Your assignment: Give back all of the data, word for word.

-=-=-=-=-

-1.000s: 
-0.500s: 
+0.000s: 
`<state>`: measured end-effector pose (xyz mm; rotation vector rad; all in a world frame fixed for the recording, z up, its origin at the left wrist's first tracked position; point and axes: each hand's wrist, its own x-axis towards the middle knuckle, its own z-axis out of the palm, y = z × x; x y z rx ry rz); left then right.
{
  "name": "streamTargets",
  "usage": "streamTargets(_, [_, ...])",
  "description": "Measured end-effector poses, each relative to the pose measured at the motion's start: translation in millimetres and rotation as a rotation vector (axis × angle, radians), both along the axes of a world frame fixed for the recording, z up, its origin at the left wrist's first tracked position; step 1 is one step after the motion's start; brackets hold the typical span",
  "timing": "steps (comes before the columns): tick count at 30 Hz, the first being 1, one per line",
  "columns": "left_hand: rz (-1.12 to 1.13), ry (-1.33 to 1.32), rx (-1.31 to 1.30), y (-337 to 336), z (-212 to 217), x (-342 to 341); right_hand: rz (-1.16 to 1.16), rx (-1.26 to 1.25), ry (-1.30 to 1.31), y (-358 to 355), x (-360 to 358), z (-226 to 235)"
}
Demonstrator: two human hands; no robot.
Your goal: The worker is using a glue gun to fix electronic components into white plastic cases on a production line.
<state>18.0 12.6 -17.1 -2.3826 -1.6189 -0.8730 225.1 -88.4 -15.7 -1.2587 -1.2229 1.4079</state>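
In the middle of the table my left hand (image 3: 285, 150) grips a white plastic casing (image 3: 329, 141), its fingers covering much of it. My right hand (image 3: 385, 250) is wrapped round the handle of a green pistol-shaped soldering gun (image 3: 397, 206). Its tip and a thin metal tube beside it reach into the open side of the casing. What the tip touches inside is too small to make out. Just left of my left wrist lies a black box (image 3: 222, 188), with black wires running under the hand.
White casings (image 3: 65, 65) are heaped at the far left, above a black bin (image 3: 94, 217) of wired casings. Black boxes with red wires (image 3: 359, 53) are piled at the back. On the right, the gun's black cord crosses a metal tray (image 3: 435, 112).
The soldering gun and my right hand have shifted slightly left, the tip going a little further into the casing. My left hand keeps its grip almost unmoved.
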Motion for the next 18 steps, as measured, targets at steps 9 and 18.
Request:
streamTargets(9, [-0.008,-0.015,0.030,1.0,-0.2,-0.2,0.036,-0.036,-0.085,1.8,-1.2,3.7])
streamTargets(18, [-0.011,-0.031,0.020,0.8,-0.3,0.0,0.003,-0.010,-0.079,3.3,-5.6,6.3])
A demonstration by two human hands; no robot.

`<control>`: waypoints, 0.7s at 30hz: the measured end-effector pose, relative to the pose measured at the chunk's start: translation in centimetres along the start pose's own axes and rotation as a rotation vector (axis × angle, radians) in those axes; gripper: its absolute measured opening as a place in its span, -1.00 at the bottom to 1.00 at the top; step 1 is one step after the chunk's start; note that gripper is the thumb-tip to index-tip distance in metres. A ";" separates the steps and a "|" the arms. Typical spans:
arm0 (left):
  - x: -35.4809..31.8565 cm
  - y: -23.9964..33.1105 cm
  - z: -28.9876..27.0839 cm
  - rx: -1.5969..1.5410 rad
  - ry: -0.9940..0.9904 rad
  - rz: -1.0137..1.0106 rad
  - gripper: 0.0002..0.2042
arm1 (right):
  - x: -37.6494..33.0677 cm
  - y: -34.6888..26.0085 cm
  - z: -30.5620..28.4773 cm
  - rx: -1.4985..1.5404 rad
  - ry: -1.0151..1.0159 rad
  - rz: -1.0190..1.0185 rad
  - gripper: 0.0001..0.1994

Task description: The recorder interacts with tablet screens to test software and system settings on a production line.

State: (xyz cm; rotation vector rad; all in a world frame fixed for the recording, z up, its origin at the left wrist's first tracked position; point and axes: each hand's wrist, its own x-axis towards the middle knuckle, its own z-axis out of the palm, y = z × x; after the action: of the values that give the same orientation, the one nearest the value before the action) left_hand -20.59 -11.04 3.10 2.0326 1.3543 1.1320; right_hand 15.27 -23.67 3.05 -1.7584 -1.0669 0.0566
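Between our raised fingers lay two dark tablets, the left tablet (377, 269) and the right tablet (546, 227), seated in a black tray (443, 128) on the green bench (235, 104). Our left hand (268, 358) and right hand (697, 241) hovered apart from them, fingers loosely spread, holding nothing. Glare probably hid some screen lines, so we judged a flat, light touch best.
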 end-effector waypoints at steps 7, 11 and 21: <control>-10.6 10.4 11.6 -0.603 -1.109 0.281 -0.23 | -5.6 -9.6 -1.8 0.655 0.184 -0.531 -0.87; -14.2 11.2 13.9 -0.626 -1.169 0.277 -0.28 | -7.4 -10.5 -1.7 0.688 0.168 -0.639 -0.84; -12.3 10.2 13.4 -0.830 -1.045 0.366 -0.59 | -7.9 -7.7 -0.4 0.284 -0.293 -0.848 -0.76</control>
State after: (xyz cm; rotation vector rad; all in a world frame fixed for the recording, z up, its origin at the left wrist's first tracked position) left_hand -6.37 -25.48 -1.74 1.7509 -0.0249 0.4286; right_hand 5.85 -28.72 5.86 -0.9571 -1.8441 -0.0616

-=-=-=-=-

Result:
-1.000s: 
-0.500s: 
+0.000s: 
`<state>`: measured end-effector pose (xyz mm; rotation vector rad; all in a world frame fixed for the recording, z up, its origin at the left wrist's first tracked position; point and axes: each hand's wrist, its own x-axis towards the middle knuckle, its own z-axis out of the palm, y = z × x; x y z rx ry rz); left then right.
{
  "name": "streamTargets",
  "usage": "streamTargets(_, [_, ...])",
  "description": "Measured end-effector poses, each relative to the pose measured at the motion's start: translation in millimetres and rotation as a rotation vector (axis × angle, radians), both along the axes of a world frame fixed for the recording, z up, its origin at the left wrist's first tracked position; step 1 is one step after the motion's start; brackets hold the typical span",
  "timing": "steps (comes before the columns): tick count at 30 Hz, the first being 1, one per line",
  "columns": "left_hand: rz (-1.12 to 1.13), ry (-1.33 to 1.32), rx (-1.31 to 1.30), y (-337 to 336), z (-212 to 217), x (-342 to 341); right_hand: rz (-1.16 to 1.16), rx (-1.26 to 1.25), ry (-1.30 to 1.31), y (-358 to 355), x (-360 to 358), z (-226 to 235)"
}
Demonstrator: two human hands; no robot.
Your goal: The worker is using a glue gun to fix electronic components into white plastic cases on a production line.
<state>18.0 12.6 -17.1 -2.3826 -1.6189 -0.8730 225.1 -88.4 -15.7 -1.2587 -1.2229 1.4079</state>
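In the middle of the table my left hand (image 3: 285, 150) grips a white plastic casing (image 3: 329, 141), its fingers covering much of it. My right hand (image 3: 385, 250) is wrapped round the handle of a green pistol-shaped soldering gun (image 3: 397, 206). Its tip and a thin metal tube beside it reach into the open side of the casing. What the tip touches inside is too small to make out. Just left of my left wrist lies a black box (image 3: 222, 188), with black wires running under the hand.
White casings (image 3: 65, 65) are heaped at the far left, above a black bin (image 3: 94, 217) of wired casings. Black boxes with red wires (image 3: 359, 53) are piled at the back. On the right, the gun's black cord crosses a metal tray (image 3: 435, 112).
The soldering gun and my right hand have shifted slightly left, the tip going a little further into the casing. My left hand keeps its grip almost unmoved.
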Motion for the next 18 steps, as measured, targets at steps 9 and 18.
Request:
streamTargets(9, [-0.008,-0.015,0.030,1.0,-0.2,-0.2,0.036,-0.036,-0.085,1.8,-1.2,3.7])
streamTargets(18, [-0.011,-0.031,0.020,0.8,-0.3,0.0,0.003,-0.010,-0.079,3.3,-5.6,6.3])
A demonstration by two human hands; no robot.

`<control>`: waypoints, 0.7s at 30hz: the measured end-effector pose, relative to the pose measured at the chunk's start: translation in centimetres along the start pose's own axes and rotation as a rotation vector (axis × angle, radians) in those axes; gripper: its absolute measured opening as a place in its span, -1.00 at the bottom to 1.00 at the top; step 1 is one step after the chunk's start; note that gripper is the thumb-tip to index-tip distance in metres. A ";" separates the steps and a "|" the arms. Typical spans:
arm0 (left):
  - x: -35.4809..31.8565 cm
  - y: -23.9964..33.1105 cm
  - z: -28.9876..27.0839 cm
  - rx: -1.5969..1.5410 rad
  - ry: -0.9940..0.9904 rad
  - rz: -1.0137..1.0106 rad
  - gripper: 0.0002..0.2042
arm1 (right):
  - x: -37.6494..33.0677 cm
  - y: -34.6888..26.0085 cm
  - z: -30.5620..28.4773 cm
  - rx: -1.4985..1.5404 rad
  - ry: -1.0151..1.0159 rad
  - rz: -1.0190..1.0185 rad
  - gripper: 0.0001..0.1994

Task description: The recorder interacts with tablet screens to test software and system settings on a production line.

State: (xyz cm; rotation vector rad; all in a world frame fixed for the recording, z up, its origin at the left wrist's first tracked position; point and axes: each hand's wrist, its own x-axis towards the middle knuckle, its own z-axis out of the palm, y = z × x; after the action: of the values that give the same orientation, the one nearest the value before the action) left_hand -20.59 -11.04 3.10 2.0326 1.3543 1.1320; right_hand 15.27 -23.67 3.05 -1.7584 -1.0669 0.0566
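Between our raised fingers lay two dark tablets, the left tablet (377, 269) and the right tablet (546, 227), seated in a black tray (443, 128) on the green bench (235, 104). Our left hand (268, 358) and right hand (697, 241) hovered apart from them, fingers loosely spread, holding nothing. Glare probably hid some screen lines, so we judged a flat, light touch best.
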 end-effector waypoints at steps 7, 11 and 21: <control>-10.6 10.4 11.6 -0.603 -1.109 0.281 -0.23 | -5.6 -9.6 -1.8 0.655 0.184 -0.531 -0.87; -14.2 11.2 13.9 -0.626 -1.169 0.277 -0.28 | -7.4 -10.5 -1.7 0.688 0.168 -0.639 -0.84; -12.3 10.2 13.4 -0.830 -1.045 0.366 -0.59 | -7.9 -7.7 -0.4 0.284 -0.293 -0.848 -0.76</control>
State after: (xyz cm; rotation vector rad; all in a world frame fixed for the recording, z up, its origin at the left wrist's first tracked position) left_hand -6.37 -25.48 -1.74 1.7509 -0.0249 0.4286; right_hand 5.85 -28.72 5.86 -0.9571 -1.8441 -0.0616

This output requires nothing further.